Genome Res. 2002 Dec;12(12):1982-91. doi: 10.1101/gr.580102.
Structured vocabulary development enhances the management of information in biological databases. As information grows, handling the complexity of vocabularies becomes difficult. Defined methods are needed to manipulate, expand and integrate complex vocabularies. The Gene Ontology (GO) project provides the scientific community with a set of structured vocabularies to describe domains of molecular biology. The vocabularies are used for annotation of gene products and for computational annotation of sequence data sets. The vocabularies focus on three concepts universal to living systems, biological process, molecular function and cellular component. As the vocabularies expand to incorporate terms needed by diverse annotation communities, species-specific terms become problematic. In particular, the use of species-specific anatomical concepts remains unresolved. We present a method for expansion of GO into areas outside of the three original universal concept domains. We combine concepts from two orthogonal vocabularies to generate a larger, more specific vocabulary. The example of mammalian heart development is presented because it addresses two issues that challenge GO; inclusion of organism-specific anatomical terms, and proliferation of terms and relationships. The combination of concepts from orthogonal vocabularies provides a robust representation of relevant terms and an opportunity for evaluation of hypothetical concepts.

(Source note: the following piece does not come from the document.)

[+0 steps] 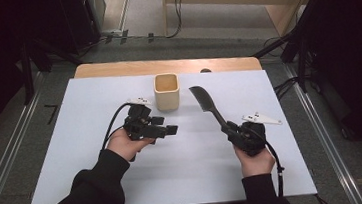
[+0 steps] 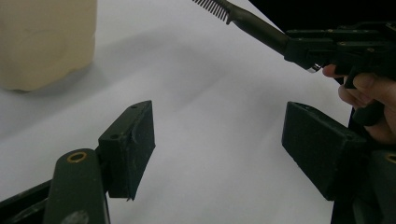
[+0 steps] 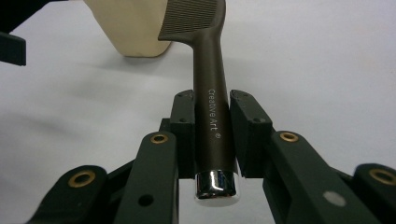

结构化词汇发展增强了生物数据库中的信息管理。随着信息的增长,处理词汇的复杂性变得困难。需要定义方法来操纵、扩展和整合复杂的词汇。基因本体论(GO)项目为科学界提供了一套结构化词汇,用于描述分子生物学领域。这些词汇用于基因产物的注释和序列数据集的计算注释。这些词汇集中于生命系统、生物过程、分子功能和细胞成分这三个通用概念。随着词汇扩展以纳入不同注释群体所需的术语,物种特异性术语变得成问题。特别是,物种特异性解剖学概念的使用仍未得到解决。我们提出了一种将GO扩展到三个原始通用概念领域之外的方法。我们将来自两个正交词汇的概念结合起来,以生成一个更大、更具体的词汇。以哺乳动物心脏发育为例,因为它解决了挑战GO的两个问题;纳入特定生物体的解剖学术语,以及术语和关系的激增。来自正交词汇的概念组合提供了相关术语的强大表示,并为评估假设概念提供了机会。